The conceit of this New Yorker cartoon is all too familiar. Our technology and in particular our relentless imaging of the world is not only redundant — the world is there there! Why photograph it?! — but fundamentally flawed. We are losing touch with what's real. We're choosing so-called virtual experience over presumed real experience. Such silly human beings! Such stupid human beings! And, worse, such immoral human beings!
But it seems to me that this argument — an argument that dates back at least to Plato and his cave — has a poor understanding of images, technology, the network, what's happening today, not to mention the nature of phenomenon itself.
Let's consider the situation in the cartoon. They are looking at the Statue of Liberty. Is this the first time they've seen it? Of course not. They may have never seen it with their eyes but they've seen it in words and movies. They come to it already knowing what it is, its place in the world, what it means. Like all monuments, the Statue of Liberty is always already seen, overdetermined, exhausted long before it's even been "seen."
So she takes a picture of it. Is this picture only a pale replica? Is that really what this cartoonist believes images are? It seems to me that the image on the phone is another image, another thing — related, perhaps, to the image of the Statue of Liberty they see without the smartphone screen but nonetheless distinct. The smartphone image is literally something. It's not even virtual. In fact, it's right here. Look.
The camera does not capture a moment. It creates a piece of the world by taking aspects of the moment — light, mist, the Statue — and assembling something new. I consider the photographer a sort of collagist, taking up pieces of the world and assembling them just so.
And the fact is I am sure her photograph of the Statue is better — more interesting, more engaging, more beautiful, more strange — than the Statue "itself."
Now, I am not saying they are the same thing. Or that everything about seeing the Statue without the screen is present in seeing the Statue in the screen. In fact, I am saying that they are two different things — intimately related, yes, but certainly distinct. The Statue, first of all, is much bigger than that little image on the screen. It has a grandeur, a visual weight, that the image doesn't have.
But the image is not simply a diminution of the real Statue. It is a perspective, a reckoning, an interpretation, an engagement. When I look at that tiny screen, I see more than the Statue. I see the impossibly complex act of making sense of the Statue. And that's a lot more interesting — hopefully! — than that big ol' Statue on its so-called own. (Nothing is ever on its own. All experience, all perception, is enmeshed in a vast trans-historical ever-shifting archive of ideology, memory, power, culture, desire.)
Of course, the image is not necessarily more interesting. Most people create lousy images, images less interesting than the images I see with my eyes sans screen. (There's always a screen, in both senses of the word.) My point is this: there's seeing the the big statue and then there's seeing the little statue on the screen. These are two perceptive experiences of two more or less distinct things.
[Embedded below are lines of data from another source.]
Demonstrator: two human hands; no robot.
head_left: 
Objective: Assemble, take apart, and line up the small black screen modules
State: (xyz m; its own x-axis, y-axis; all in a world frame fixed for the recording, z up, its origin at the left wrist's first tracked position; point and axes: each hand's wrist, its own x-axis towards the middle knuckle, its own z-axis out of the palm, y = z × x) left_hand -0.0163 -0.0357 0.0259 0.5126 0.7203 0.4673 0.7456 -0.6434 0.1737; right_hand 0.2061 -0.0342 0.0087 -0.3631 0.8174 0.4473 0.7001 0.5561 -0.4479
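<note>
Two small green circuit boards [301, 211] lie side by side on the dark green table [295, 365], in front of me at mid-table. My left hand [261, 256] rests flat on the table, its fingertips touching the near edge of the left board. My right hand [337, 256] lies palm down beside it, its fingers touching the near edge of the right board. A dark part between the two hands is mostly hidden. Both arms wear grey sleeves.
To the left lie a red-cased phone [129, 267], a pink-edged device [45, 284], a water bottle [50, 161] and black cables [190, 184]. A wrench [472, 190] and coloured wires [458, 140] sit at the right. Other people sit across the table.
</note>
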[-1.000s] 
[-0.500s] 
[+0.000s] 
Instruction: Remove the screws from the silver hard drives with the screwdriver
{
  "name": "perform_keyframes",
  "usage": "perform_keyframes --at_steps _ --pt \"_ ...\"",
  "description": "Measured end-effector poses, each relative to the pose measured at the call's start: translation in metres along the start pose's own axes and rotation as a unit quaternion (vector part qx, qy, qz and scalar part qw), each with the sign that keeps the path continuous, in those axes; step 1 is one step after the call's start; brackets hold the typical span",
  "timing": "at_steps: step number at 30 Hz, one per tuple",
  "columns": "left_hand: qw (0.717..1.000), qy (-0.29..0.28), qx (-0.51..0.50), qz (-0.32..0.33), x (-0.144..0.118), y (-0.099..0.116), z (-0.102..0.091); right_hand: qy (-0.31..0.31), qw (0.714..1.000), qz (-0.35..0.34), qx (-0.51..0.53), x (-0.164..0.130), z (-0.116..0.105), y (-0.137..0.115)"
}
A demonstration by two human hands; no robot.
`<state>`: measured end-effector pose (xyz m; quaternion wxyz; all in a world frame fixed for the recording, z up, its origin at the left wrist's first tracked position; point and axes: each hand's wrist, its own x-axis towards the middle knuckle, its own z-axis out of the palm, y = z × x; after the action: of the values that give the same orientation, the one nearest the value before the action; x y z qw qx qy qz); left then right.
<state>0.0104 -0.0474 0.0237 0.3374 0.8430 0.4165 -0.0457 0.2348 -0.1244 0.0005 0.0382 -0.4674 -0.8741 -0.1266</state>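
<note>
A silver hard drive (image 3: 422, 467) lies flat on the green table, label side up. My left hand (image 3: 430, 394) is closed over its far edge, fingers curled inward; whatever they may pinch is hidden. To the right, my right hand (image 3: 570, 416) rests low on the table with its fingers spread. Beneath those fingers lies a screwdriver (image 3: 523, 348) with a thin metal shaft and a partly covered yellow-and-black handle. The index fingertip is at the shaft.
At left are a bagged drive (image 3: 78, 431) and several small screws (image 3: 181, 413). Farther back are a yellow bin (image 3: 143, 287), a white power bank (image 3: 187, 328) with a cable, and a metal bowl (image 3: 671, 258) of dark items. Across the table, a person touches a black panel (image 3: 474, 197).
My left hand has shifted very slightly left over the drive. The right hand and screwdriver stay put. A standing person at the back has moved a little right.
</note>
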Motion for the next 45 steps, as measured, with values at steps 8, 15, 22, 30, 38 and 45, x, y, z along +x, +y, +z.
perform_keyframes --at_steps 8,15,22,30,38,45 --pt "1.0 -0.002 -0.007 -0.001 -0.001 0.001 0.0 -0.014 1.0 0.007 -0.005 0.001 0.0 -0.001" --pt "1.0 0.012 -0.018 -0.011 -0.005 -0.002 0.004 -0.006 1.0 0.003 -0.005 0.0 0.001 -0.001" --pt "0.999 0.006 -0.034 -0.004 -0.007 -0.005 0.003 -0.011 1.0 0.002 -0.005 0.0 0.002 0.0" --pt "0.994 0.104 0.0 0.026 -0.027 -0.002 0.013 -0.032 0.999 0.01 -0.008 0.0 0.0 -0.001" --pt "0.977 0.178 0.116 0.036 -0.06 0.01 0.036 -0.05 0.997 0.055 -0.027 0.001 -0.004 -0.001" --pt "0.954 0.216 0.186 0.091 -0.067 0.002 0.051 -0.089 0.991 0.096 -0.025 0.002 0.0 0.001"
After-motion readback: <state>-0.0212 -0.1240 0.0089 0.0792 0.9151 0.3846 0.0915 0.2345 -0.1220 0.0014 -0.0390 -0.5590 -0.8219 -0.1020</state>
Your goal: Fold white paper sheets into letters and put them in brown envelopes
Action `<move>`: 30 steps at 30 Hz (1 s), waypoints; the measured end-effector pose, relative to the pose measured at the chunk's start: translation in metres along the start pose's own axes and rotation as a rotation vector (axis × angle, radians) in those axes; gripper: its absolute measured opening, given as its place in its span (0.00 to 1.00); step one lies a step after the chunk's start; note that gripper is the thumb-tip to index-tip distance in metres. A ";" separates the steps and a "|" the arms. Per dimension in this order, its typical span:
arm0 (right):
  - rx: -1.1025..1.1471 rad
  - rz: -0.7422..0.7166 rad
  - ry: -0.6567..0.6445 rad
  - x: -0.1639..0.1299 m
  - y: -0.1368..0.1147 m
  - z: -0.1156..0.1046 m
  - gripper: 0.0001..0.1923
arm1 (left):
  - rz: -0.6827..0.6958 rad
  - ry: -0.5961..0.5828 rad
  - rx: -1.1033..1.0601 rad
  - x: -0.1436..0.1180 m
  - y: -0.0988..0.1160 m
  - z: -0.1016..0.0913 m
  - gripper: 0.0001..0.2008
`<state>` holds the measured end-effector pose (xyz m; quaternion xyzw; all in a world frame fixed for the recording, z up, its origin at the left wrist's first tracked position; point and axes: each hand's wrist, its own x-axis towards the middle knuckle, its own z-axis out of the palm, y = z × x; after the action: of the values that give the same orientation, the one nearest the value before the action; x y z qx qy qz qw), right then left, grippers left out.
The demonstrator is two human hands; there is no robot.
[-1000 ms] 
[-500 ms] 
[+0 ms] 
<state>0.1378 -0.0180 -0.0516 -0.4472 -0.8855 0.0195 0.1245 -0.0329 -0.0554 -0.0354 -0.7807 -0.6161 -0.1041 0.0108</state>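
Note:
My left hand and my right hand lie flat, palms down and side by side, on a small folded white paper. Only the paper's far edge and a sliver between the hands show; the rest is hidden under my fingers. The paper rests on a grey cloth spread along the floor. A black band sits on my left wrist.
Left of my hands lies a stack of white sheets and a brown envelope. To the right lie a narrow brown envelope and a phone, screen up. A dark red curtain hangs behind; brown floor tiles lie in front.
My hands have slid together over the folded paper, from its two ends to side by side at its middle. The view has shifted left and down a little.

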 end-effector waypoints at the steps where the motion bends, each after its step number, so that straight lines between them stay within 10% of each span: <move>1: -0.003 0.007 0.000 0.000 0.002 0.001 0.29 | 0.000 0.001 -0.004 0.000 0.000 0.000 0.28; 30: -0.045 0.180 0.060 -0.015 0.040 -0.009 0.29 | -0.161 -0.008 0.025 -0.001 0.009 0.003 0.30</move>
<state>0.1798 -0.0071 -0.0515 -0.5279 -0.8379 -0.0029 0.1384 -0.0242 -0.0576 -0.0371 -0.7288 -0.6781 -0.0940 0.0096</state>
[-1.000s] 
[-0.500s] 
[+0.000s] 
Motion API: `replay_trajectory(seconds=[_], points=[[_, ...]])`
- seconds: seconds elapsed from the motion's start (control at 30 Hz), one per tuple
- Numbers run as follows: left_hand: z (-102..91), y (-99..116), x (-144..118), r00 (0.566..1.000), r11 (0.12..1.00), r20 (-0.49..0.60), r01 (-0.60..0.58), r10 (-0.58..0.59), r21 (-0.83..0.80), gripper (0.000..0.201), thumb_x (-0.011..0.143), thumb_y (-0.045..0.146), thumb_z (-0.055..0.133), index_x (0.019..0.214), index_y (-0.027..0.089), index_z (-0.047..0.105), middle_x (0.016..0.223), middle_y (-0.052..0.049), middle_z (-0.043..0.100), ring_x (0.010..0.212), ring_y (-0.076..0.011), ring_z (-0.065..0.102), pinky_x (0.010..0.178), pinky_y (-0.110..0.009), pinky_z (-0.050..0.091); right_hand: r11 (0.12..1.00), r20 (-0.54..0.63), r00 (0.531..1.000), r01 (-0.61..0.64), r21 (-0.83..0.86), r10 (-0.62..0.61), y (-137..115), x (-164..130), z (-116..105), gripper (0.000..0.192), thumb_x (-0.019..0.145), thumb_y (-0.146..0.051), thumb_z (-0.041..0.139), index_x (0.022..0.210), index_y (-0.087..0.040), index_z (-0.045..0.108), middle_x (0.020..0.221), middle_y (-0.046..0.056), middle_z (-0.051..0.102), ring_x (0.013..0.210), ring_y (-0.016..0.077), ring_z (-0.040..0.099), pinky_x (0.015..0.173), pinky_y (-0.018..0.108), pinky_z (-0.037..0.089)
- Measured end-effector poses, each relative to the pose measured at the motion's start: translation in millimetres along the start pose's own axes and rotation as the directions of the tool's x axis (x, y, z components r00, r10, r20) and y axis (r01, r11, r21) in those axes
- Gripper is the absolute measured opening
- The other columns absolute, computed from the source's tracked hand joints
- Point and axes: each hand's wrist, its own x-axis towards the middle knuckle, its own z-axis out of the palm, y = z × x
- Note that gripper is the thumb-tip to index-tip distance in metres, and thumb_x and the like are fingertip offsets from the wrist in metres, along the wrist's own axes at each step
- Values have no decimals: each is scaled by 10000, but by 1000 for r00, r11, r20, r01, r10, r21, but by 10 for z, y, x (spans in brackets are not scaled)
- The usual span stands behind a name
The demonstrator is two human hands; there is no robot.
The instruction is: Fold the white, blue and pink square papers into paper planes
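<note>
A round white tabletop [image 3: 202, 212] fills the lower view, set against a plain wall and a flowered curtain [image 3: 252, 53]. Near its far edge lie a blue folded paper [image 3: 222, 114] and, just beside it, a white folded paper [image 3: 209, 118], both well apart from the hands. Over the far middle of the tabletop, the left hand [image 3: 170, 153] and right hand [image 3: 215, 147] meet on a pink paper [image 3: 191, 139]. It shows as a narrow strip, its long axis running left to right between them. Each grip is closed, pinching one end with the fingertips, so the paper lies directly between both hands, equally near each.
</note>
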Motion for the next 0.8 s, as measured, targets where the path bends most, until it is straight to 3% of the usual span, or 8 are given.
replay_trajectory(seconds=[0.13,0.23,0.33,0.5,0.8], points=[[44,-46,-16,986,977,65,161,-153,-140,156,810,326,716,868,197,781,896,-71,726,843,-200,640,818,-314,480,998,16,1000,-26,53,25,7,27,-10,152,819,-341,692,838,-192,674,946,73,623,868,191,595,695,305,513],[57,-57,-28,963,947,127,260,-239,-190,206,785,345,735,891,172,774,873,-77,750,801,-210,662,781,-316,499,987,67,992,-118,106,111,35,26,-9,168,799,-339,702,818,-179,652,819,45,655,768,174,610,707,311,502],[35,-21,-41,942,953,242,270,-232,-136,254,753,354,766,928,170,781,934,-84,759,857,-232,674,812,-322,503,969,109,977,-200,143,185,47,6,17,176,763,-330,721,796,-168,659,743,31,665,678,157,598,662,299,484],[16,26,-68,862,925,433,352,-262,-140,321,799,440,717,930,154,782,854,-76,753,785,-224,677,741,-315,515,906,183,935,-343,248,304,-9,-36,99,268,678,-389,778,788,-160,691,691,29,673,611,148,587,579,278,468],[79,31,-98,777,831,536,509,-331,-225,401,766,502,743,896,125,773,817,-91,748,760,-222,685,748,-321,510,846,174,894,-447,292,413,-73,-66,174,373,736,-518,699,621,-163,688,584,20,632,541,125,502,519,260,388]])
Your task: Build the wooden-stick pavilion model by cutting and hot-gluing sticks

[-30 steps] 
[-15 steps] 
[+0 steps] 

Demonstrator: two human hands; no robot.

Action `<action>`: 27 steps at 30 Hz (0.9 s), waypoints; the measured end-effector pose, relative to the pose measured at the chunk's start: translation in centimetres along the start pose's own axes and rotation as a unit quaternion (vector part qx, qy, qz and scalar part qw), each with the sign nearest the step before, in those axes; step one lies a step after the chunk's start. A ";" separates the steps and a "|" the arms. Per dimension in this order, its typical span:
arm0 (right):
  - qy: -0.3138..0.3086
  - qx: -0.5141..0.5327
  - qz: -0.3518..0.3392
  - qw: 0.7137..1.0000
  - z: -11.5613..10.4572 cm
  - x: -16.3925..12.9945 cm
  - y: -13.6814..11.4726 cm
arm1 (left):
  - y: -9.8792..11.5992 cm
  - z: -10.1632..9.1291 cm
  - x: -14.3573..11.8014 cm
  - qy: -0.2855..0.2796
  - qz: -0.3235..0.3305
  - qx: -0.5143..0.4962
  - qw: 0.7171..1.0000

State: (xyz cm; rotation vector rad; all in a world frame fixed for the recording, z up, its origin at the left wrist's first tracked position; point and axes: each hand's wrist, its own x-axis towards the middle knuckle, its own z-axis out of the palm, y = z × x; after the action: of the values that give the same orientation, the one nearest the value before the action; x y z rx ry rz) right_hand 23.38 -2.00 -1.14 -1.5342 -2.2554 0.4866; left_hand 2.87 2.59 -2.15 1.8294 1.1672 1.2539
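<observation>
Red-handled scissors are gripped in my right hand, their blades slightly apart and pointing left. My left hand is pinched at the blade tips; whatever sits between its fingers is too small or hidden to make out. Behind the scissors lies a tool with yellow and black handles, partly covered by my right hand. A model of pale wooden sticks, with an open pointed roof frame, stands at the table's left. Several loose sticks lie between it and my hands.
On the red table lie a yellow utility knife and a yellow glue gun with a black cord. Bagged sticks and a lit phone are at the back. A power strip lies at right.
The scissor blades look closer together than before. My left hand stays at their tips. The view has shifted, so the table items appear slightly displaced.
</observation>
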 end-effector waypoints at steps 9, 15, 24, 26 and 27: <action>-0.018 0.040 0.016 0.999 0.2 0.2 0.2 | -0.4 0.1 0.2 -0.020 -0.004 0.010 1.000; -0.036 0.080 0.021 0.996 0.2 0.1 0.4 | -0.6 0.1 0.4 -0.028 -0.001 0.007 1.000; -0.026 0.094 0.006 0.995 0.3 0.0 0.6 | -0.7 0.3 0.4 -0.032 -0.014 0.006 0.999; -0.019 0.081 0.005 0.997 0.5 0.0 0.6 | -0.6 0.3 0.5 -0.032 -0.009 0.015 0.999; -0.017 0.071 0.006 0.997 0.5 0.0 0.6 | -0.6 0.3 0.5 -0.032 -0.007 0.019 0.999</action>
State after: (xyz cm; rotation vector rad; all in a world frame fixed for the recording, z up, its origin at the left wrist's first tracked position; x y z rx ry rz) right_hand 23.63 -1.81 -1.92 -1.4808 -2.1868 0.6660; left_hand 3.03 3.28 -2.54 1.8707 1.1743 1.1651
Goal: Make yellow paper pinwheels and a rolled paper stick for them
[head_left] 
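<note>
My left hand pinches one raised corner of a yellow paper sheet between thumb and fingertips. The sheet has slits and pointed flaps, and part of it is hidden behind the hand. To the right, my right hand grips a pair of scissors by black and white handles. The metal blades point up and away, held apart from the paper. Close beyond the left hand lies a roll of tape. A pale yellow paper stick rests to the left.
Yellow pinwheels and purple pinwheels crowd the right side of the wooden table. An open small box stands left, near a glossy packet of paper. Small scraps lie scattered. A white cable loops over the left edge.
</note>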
Images are not less real than things precisely because they are things, too.
So now the woman in the cartoon posts her picture on the Facebook — let's put aside the complexity of Instagram for the moment, of apps that inflect seeing in the process of seeing. And I re-photograph it in a new context using command-shift-4, being sure to include other items on my desktop.
Have we moved further away from the original? Has the presumed original experience paled in comparison to the clarity of that first experience, the one without a screen (that will never have been first because we've already seen it in books and such)? No, that's silly. There is no original image, no first image. What might that even be? Amniotic fluid? Light coming in through the vagina? It's an absurd question. It — life, perception — is all just images. More and more images. (But is it a photograph? The multimedia artist, Marc Lafia, asks this in all the images he makes.)
All the teenage girls with their phones out at the Justin Bieber concert recording the ambiguous tween as he saunters about may or may not be living in a virtual world (funny how the accusation changes from material to virtual — and somehow remains the same criticism!). But they are not (necessarily) avoiding life. On the contrary, with their smartphones in hand, they're making more of life.
And what of this image, re-imaged here, of people imaging an image (Bieber)?
Too many discussions of the image — and, in particular, of our lives commingling with them in this Connected Age — turn on the distinction between the real and the replica. But that is an ancient distinction not relevant to our hyperreal times. The question is not: Are we living the real? The question is: Are we living well?